* Problem to work on:
What is the number of lines below that include the string "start"? Provide that number alone.

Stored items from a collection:
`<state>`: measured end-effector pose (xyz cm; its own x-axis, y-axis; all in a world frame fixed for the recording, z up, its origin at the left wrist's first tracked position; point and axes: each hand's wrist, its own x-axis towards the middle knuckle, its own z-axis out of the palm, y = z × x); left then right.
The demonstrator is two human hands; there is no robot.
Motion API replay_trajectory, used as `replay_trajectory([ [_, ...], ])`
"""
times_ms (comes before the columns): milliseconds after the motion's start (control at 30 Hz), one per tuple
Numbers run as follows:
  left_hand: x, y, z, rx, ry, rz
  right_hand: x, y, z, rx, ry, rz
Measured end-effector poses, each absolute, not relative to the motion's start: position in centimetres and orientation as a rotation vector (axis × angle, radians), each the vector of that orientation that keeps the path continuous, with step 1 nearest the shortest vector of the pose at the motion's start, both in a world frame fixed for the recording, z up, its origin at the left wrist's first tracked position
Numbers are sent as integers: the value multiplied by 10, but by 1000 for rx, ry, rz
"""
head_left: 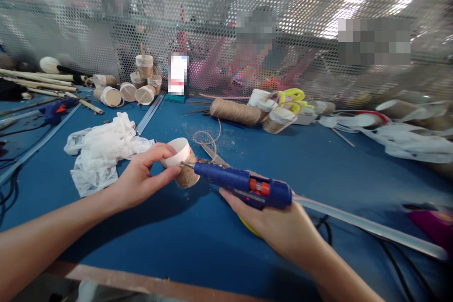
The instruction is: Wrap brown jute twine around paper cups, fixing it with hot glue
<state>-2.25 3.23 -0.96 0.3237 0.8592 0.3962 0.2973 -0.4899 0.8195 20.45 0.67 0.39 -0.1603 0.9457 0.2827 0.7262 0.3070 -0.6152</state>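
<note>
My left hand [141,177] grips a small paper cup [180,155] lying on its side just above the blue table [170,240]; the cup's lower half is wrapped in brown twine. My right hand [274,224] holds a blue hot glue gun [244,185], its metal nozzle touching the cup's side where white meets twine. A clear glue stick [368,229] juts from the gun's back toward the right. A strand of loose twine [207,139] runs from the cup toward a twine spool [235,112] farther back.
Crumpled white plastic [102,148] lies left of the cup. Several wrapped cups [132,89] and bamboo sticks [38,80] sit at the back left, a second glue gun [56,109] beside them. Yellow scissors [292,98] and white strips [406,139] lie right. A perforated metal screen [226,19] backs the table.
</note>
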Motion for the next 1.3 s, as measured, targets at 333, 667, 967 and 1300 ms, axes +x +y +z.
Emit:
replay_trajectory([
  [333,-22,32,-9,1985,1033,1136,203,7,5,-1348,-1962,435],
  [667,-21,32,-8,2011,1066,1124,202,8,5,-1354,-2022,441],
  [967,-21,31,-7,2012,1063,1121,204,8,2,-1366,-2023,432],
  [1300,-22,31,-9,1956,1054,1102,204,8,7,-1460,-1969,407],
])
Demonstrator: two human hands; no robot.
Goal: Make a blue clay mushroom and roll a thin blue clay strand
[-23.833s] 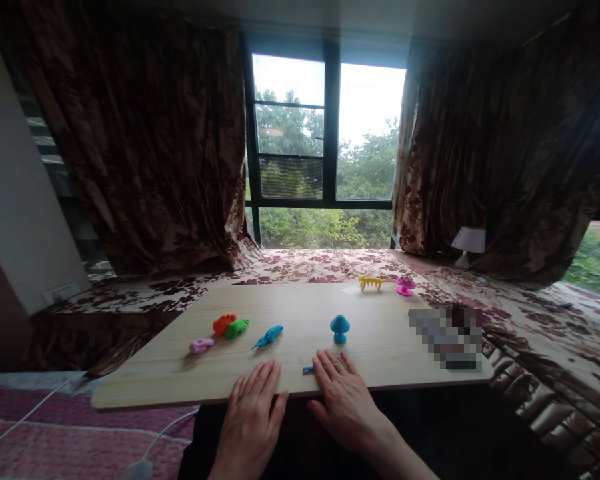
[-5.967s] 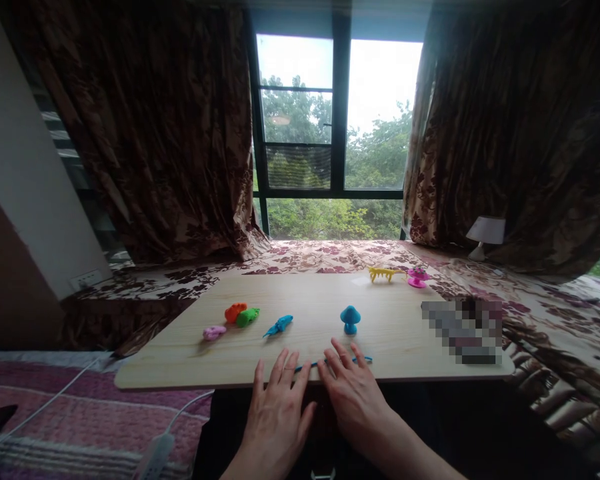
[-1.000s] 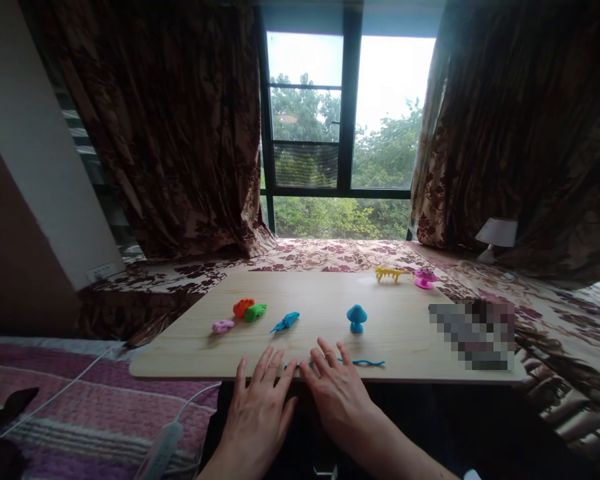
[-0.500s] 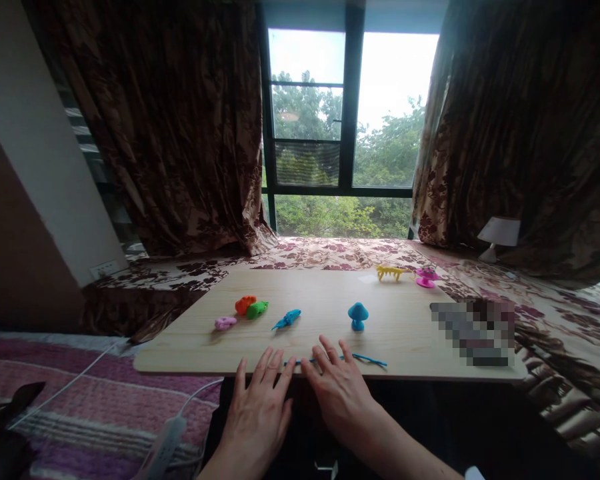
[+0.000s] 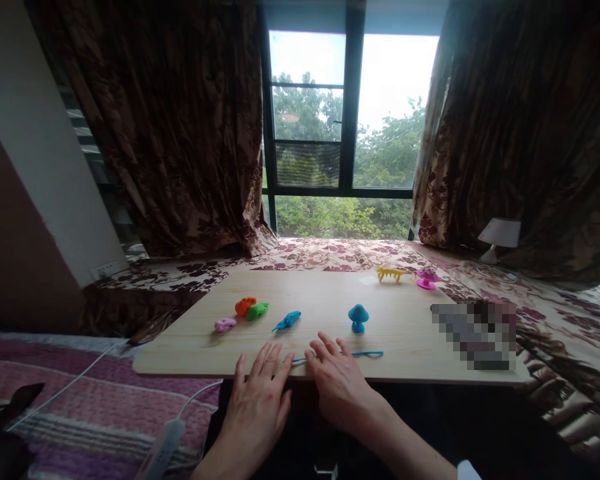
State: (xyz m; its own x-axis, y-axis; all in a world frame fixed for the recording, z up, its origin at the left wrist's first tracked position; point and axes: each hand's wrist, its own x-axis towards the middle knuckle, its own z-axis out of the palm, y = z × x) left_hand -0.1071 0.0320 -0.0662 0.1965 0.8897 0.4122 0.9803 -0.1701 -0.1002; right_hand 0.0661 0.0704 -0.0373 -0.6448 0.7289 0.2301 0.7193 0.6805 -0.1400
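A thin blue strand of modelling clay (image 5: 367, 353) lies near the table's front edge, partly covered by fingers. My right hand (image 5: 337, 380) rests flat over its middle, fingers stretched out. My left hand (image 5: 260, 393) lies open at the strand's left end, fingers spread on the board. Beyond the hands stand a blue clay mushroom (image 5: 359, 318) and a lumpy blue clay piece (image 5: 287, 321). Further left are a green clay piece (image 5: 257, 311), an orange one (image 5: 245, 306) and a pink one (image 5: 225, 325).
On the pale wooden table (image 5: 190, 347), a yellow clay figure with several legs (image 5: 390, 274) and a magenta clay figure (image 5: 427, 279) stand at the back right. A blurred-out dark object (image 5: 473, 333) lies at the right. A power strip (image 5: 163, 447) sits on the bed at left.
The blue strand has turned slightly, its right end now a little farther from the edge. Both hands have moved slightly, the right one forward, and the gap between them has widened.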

* Written reply:
2